Ces mêmes pays qui n’arrêtent pas de faire pression sur le groupe Opep+ dont l’Algérie fait partie. Les Etats-Unis accusent l’alliance d’être à l’origine de la crise qui tire profit de la situation, en laissant « une réserve de plus de 4 millions de barils chaque jour sous terre ». Les accusations portées par les Etats-Unis à l’encontre de la Russie risquent de perturber le marché de l’énergie et relancer les vieilles querelles.
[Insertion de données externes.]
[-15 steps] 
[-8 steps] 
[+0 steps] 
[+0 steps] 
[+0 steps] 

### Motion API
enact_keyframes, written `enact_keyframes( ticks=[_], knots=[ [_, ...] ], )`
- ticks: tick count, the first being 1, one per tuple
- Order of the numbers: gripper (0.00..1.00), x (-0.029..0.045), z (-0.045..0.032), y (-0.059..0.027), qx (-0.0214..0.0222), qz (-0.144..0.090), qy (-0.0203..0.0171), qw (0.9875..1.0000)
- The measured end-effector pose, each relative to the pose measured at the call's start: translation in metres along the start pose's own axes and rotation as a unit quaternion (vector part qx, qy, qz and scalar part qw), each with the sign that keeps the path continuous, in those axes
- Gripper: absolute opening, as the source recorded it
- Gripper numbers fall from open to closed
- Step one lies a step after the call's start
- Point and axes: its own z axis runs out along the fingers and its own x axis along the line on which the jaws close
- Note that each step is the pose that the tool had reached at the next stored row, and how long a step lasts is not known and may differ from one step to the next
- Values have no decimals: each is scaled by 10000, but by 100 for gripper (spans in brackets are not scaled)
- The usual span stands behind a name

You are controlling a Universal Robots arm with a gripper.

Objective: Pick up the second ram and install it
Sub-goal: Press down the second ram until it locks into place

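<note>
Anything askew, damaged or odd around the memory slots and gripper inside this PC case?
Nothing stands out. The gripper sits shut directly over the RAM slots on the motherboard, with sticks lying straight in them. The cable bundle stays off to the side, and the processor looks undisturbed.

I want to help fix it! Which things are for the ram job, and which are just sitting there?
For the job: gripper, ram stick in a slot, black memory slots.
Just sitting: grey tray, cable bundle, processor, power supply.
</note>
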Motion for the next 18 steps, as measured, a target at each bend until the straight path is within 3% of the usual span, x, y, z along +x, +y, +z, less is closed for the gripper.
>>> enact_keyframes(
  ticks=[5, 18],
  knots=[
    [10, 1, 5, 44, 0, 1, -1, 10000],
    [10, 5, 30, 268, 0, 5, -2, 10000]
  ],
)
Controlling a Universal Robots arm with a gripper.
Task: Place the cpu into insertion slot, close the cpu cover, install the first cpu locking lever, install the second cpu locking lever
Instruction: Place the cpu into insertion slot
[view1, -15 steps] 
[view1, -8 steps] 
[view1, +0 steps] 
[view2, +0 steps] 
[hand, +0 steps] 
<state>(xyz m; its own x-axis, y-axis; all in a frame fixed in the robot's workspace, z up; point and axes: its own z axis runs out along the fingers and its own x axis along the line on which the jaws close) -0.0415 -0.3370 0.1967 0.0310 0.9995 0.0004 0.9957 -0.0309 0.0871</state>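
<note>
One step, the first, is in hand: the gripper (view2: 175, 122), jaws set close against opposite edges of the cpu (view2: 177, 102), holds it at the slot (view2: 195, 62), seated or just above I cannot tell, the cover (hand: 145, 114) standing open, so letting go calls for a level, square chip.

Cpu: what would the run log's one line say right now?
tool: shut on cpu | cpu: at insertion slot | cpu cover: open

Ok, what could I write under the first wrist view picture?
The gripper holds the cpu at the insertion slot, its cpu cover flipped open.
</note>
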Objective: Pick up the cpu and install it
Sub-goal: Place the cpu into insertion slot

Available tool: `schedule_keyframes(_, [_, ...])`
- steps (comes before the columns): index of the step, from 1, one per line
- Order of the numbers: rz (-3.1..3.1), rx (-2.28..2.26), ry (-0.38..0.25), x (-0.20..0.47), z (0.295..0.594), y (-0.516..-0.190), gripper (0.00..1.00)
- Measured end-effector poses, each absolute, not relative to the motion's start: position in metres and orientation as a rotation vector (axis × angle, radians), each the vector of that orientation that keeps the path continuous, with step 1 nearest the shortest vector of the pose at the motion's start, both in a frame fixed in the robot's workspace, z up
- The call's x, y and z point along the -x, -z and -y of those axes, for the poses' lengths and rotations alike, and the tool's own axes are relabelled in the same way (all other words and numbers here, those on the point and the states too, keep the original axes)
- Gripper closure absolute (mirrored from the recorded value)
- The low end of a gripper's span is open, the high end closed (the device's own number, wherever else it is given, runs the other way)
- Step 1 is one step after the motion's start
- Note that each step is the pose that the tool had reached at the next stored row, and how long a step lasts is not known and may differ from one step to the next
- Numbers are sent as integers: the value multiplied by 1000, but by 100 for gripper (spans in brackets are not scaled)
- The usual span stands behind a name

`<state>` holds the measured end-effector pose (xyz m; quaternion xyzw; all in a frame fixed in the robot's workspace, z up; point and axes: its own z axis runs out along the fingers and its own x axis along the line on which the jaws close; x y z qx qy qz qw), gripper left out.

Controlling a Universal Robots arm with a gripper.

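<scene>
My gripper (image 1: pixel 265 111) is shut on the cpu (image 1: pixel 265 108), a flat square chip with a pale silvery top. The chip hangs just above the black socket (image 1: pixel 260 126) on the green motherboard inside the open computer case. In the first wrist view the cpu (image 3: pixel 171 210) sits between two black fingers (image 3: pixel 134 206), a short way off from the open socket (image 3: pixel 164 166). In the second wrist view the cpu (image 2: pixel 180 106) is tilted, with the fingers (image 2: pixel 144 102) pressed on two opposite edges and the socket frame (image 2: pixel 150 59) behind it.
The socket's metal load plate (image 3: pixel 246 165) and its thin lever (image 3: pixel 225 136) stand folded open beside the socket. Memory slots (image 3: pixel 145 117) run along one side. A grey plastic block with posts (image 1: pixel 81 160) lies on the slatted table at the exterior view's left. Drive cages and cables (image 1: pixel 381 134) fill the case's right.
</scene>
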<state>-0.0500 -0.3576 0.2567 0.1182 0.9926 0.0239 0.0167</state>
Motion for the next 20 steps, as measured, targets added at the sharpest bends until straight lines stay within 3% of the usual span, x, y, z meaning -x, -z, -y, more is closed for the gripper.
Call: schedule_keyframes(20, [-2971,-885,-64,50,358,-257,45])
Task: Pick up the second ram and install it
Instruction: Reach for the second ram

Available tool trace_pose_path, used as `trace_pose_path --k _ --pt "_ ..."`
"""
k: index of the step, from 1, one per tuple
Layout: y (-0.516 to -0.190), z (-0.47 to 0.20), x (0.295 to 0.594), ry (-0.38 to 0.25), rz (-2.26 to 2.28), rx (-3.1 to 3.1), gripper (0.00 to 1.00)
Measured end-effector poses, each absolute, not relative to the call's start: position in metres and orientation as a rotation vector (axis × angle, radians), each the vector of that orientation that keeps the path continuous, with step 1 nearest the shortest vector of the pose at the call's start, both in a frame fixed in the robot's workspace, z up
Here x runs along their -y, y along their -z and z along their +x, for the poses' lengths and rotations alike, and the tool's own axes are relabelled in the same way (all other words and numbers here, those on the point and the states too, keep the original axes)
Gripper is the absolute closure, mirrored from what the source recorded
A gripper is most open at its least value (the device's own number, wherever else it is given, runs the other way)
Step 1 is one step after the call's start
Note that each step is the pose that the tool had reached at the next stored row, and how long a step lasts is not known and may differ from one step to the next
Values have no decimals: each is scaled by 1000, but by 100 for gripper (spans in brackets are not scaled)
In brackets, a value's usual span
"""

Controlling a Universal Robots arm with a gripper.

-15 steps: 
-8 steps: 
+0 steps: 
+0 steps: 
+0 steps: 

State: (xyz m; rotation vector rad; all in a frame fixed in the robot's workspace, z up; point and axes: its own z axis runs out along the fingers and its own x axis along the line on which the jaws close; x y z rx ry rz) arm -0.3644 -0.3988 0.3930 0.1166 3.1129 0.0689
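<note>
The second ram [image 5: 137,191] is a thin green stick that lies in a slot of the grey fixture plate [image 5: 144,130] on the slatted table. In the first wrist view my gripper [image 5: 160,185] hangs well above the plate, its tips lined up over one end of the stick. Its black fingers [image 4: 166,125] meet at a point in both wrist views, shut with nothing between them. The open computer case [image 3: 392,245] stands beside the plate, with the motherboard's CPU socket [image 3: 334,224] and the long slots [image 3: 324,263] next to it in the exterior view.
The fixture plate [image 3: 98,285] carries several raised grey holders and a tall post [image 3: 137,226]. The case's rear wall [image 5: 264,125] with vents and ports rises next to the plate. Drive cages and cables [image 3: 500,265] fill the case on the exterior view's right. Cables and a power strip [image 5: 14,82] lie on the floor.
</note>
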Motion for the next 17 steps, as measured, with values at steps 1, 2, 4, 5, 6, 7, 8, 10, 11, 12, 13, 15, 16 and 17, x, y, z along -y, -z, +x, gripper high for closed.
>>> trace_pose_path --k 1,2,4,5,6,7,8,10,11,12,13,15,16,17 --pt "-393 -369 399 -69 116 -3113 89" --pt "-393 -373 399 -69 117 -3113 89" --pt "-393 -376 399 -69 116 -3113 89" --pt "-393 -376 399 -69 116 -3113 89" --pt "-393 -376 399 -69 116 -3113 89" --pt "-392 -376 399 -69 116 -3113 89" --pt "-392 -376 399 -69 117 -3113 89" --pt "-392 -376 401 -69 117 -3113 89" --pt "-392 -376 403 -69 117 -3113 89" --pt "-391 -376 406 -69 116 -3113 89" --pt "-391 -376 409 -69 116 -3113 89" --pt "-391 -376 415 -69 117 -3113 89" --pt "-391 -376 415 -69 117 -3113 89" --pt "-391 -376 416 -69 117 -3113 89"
Le Président américain Joe Biden menace avec 19 autres pays développés de cesser le financement des énergies fossiles dans le monde, et de libérer des stocks de la réserve stratégique de pétrole du pays pour « réprimer les augmentations des prix du brut ». Réduire, de surcroît, les investissements américains dans les pays producteurs de pétrole et de gaz, car il vise aussi à faire baisser les prix du gaz qui mettent en péril la croissance des pays développés ou industrialisés. Sans avouer leur part de responsabilité dans l’aggravation de la crise énergétique suite aux sanctions imposées à la Russie et à l’Iran. L’Algérie et plusieurs autres pays devraient profiter de cette impasse énergétique et des dissidences entre ces pays rivaux pour se redresser.